Известно, что одним из важнейших бактерицидных механизмов, с помощью которого реализуется киллинг микроорганизмов, является так называемый кислородный взрыв, то есть резкое возрастание потребления кислорода фагоцитирующими клетками. Нарастание метаболизма кислорода идет по пути глюкозомонофосфатного шунта и сопровождается образованием супероксиданионных радикалов, инициирующих цепь свободнорадикальных реакций с участием ферментов фаголизосомального комплекса (пероксидаз), в результате которых образуются перекись водорода, а также галогеновые и гидроксильные радикалы, которые обладают высокой микробицидной активностью.

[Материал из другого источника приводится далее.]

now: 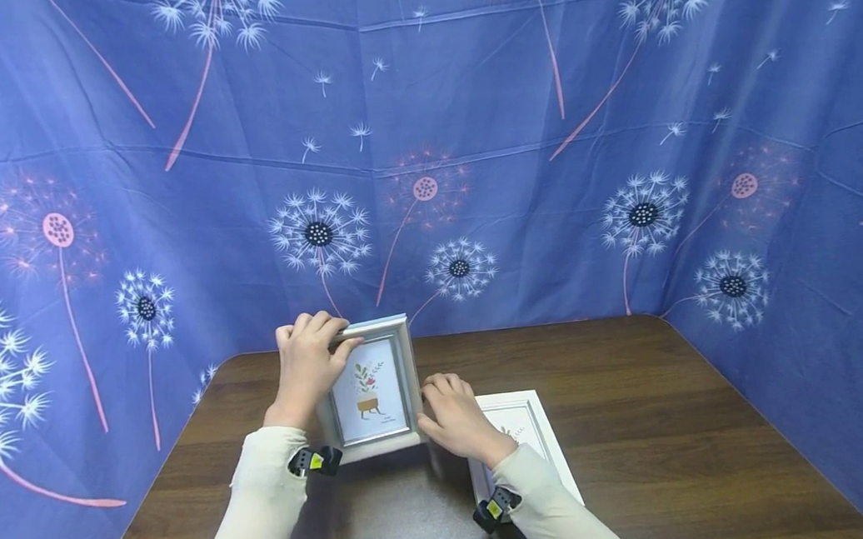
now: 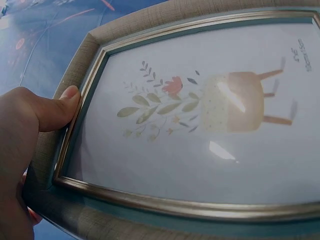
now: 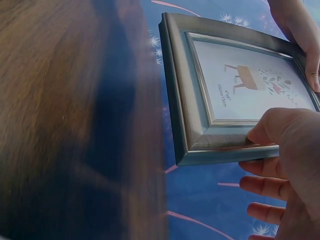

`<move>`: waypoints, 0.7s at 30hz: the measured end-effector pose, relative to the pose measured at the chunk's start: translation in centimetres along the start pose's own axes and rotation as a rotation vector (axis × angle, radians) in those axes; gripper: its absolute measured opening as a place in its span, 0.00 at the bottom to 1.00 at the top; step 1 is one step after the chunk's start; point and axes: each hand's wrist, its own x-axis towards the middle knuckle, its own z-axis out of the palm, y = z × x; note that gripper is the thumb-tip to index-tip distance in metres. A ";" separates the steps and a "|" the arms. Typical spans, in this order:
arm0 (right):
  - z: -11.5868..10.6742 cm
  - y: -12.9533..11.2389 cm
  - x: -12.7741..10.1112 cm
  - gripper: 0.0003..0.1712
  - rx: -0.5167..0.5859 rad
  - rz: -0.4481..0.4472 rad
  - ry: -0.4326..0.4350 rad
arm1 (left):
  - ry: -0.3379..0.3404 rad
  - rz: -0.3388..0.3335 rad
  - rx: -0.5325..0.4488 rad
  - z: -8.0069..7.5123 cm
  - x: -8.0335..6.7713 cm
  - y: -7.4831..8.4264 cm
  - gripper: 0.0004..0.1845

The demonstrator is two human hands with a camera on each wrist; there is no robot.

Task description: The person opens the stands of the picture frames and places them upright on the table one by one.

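**Upright frame held at two corners**

Nearest, a second frame [image 1: 522, 443] lay flat on the table [image 1: 675, 419], under the right wrist. The right hand [image 1: 453, 418] pinched the standing frame [image 1: 372, 386] at its lower right corner, thumb in front. Farther left, the left hand [image 1: 306, 366] curled over its top left corner. It looked light, stiff, glazed and probably fragile; the edges suited gripping, not the glass.

pale grey-beige picture frame [image 1: 370, 327] with silver inner edge, print of green leaves, a red flower and an orange-tan pot on white. white second frame [image 1: 527, 430]. dark brown wood-grain table [image 1: 638, 422]. blue backdrop cloth [image 1: 511, 114] with white and pink dandelions. cream sleeves [image 1: 263, 498].
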 end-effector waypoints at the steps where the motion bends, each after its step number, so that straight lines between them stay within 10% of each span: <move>1: 0.1 -0.1 0.1 0.19 0.003 0.001 0.001 | 0.000 -0.006 -0.003 0.1 0.0 -0.1 0.14; 21: 2.3 -1.1 2.3 0.19 0.056 0.074 -0.029 | -0.008 -0.113 -0.058 0.4 -0.3 -1.9 0.16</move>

Вышеописанный механизм киллинга реализуется естественным образом при поглощении микроорганизмов фагоцитами, однако в ряде случаев, например при нарушении гомеостаза конкретного организма, при внедрении в клетку определенных видов возбудителей инфекции (грибов, простейших и прочее) процессы свободнорадикального окисления в фагоцитах оказываются слабо выраженными или совсем подавлены.

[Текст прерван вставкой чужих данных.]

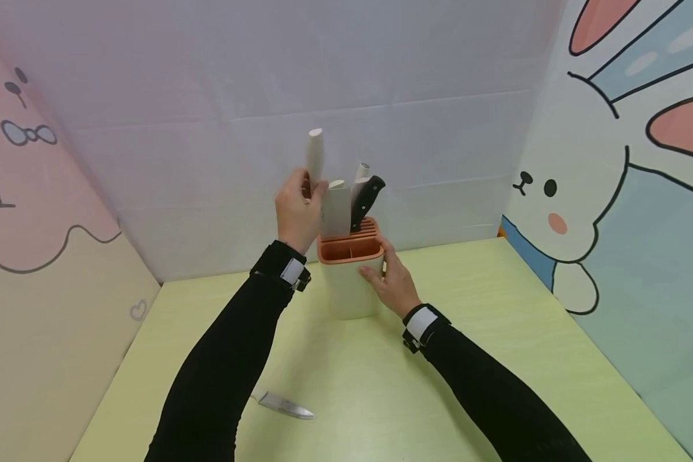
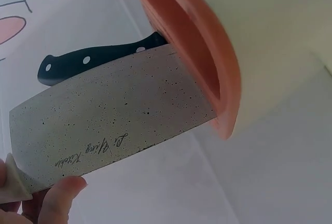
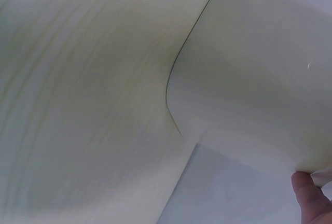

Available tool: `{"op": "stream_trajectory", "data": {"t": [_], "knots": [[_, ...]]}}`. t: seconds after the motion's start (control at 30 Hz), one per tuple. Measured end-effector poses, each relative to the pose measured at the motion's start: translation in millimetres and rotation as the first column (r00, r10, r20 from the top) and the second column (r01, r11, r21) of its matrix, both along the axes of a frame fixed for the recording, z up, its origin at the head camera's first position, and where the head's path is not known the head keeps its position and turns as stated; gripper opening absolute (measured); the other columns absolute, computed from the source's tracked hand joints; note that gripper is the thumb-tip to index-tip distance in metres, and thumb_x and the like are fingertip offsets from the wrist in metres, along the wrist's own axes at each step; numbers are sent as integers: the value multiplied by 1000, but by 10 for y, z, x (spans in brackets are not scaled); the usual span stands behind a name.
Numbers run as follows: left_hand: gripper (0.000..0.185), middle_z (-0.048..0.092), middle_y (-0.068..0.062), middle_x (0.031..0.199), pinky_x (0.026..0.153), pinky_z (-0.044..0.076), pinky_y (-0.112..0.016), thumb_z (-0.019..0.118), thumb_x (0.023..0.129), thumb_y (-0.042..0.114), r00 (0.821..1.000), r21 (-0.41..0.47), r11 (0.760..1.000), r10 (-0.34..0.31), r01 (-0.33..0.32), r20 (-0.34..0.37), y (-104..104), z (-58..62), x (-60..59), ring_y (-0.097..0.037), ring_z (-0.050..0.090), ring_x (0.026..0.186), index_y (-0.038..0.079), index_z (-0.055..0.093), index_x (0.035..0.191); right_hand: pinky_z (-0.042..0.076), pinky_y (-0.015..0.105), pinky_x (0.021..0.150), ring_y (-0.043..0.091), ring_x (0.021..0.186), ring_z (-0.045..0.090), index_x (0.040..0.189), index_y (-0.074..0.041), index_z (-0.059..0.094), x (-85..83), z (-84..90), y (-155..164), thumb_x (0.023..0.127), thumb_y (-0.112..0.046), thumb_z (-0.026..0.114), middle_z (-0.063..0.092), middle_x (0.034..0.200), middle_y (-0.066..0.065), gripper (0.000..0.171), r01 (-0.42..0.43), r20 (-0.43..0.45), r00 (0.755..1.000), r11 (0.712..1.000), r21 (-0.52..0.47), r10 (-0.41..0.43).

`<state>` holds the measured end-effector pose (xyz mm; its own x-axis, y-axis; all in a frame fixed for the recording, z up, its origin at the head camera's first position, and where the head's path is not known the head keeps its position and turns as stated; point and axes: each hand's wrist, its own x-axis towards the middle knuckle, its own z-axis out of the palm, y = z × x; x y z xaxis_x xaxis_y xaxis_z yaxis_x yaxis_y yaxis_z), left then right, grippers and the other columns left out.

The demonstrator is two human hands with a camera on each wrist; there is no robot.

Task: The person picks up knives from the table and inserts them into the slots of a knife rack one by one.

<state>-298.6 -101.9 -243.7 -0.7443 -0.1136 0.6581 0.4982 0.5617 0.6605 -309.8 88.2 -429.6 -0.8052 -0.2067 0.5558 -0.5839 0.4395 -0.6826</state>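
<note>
Cleaver [image 2: 111, 117] upright in left hand [image 1: 296, 212], fingers curled round its pale handle, speckled blade partly down in knife block [image 1: 351, 276]. Block standing on green table [image 1: 496, 359], orange-rimmed, cream-walled. Right hand [image 1: 394, 282] pressed against block's side, fingers wrapped loosely round the wall. Black-handled knife [image 1: 367, 200] slotted behind the cleaver. Small knife [image 1: 283, 405] lying flat on table, near left forearm.

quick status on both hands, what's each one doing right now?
Left hand: grips the cleaver by its handle, blade partly in the knife block.
Right hand: holds the knife block's side, fingers curled round it.
</note>
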Motion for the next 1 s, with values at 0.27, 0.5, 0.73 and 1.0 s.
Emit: {"op": "stream_trajectory", "data": {"t": [0.27,0.5,0.73,1.0], "knots": [[29,58,-19,105,82,57,-41,66,100,20,999,-53,998,32,-30,32,86,-121,-56,-29,57,94,-1,62,118,56,56,87,36,123,60,157,-26,23,-5,-12,-5,98,-50,61,53,144,15,73,14,-4,1000,1000,7,-14],[27,59,-19,105,80,57,-44,67,100,19,999,-112,993,41,-37,33,180,-218,-74,-30,57,93,-1,62,117,56,56,90,35,124,60,157,-27,23,-8,-15,-5,98,-49,62,54,143,15,73,21,1,1000,1000,14,-21],[27,63,-19,106,84,59,-45,68,98,17,998,-149,988,48,-40,50,215,-307,-88,-31,60,95,-1,65,118,55,55,94,34,127,58,157,-26,22,-15,-12,-14,98,-53,59,53,145,14,74,9,19,1000,1000,18,-9],[26,64,-20,105,86,59,-46,69,97,17,995,-211,977,53,-34,86,240,-437,-112,-33,63,98,-1,66,116,53,55,97,33,132,55,157,-28,22,-28,-27,-10,96,-62,55,50,148,12,77,-5,28,1000,1000,3,5]]}}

Интенсификация рассматриваемых процессов может быть достигнута путем воздействия на ферментативные системы фагоцитоза специальными агентами, в частности иммуномодуляторами, например тимусными пептидами и их аналогами, однако указанные препараты имеют низкую специфичность.

В настоящее время известны некоторые результаты исследований в отношении соединений, способных интенсифицировать процессы свободнорадикального окисления путем специфического воздействия непосредственно на ферментную систему фаголизосомального комплекса фагоцитов. Такие соединения могли бы обеспечить значительный прогресс в создании эффективных средств противоинфекционной защиты в отношении внутриклеточных патогенов. Так, в частности, обнаружено [ж. Infection and Immunity, 1995, vol.63. N 8, р.3042-3047], что введение рекомбинантной миелопероксидазы в макрофаги, инфицированные клетками Е.coli K-12, активирует внутриклеточный киллинг указанных микроорганизмов за счет интенсификации процессов свободнорадикального окисления внутри клетки. Однако микробицидный эффект проявляется и при прямом воздействии рекомбинантной миелопероксидазы на испытуемые микроорганизмы, что говорит о недостаточно высокой специфичности данного препарата.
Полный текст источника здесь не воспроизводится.